Go line by line through the data and copy those with the word "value".

◆ Given material
◇ ◇ ◇

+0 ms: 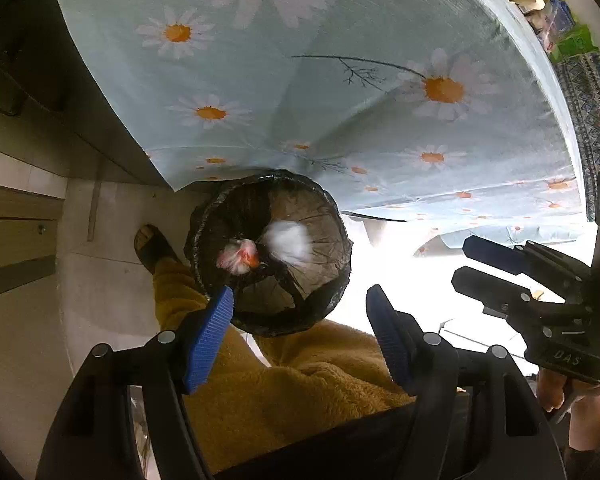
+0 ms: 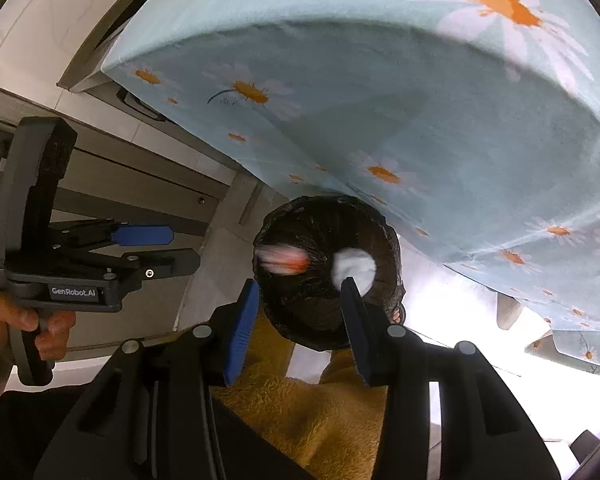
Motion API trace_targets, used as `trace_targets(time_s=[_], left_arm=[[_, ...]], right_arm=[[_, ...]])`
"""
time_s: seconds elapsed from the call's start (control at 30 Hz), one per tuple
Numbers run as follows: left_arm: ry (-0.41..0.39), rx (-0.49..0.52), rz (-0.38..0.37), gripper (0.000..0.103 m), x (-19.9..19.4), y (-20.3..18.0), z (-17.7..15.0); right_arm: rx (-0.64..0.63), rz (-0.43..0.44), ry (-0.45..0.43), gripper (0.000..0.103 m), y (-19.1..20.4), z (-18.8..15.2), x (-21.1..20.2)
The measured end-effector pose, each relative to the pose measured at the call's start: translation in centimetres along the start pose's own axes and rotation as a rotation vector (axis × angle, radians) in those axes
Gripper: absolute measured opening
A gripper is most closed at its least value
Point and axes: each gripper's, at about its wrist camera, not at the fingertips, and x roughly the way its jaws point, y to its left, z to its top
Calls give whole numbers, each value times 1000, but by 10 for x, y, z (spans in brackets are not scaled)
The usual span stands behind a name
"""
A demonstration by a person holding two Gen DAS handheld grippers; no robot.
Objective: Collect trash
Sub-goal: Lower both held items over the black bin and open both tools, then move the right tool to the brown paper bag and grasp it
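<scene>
A round bin with a black liner (image 1: 268,252) stands on the floor by the table edge; it also shows in the right wrist view (image 2: 328,272). Inside lie a white crumpled tissue (image 1: 288,242) (image 2: 354,266) and a white and orange wrapper (image 1: 238,258), blurred in the right wrist view (image 2: 286,260). My left gripper (image 1: 300,340) (image 2: 180,246) is open and empty above the bin. My right gripper (image 2: 300,328) (image 1: 460,264) is open and empty above the bin too.
A table under a light blue daisy cloth (image 1: 340,80) (image 2: 420,120) overhangs the bin. The person's mustard fleece legs (image 1: 280,392) and a sandalled foot (image 1: 152,244) are beside the bin. Clutter (image 1: 548,8) sits on the table's far end. Cabinets (image 2: 120,184) stand at left.
</scene>
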Motion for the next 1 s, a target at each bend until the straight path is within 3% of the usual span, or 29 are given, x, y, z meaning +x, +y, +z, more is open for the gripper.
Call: trace_targets(time_s=[0.53, 1.0], left_arm=[[-48, 45, 9, 67, -25, -16, 5], [-165, 108, 42, 67, -90, -34, 15]], right_arm=[[-3, 10, -53, 44, 1, -7, -28], [-82, 40, -210, 46, 7, -9, -94]])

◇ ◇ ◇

◆ Task solution
A gripper is most closed at its least value
Calls give whole numbers, each value times 1000, but by 10 for x, y, z (spans in brackets are not scaled)

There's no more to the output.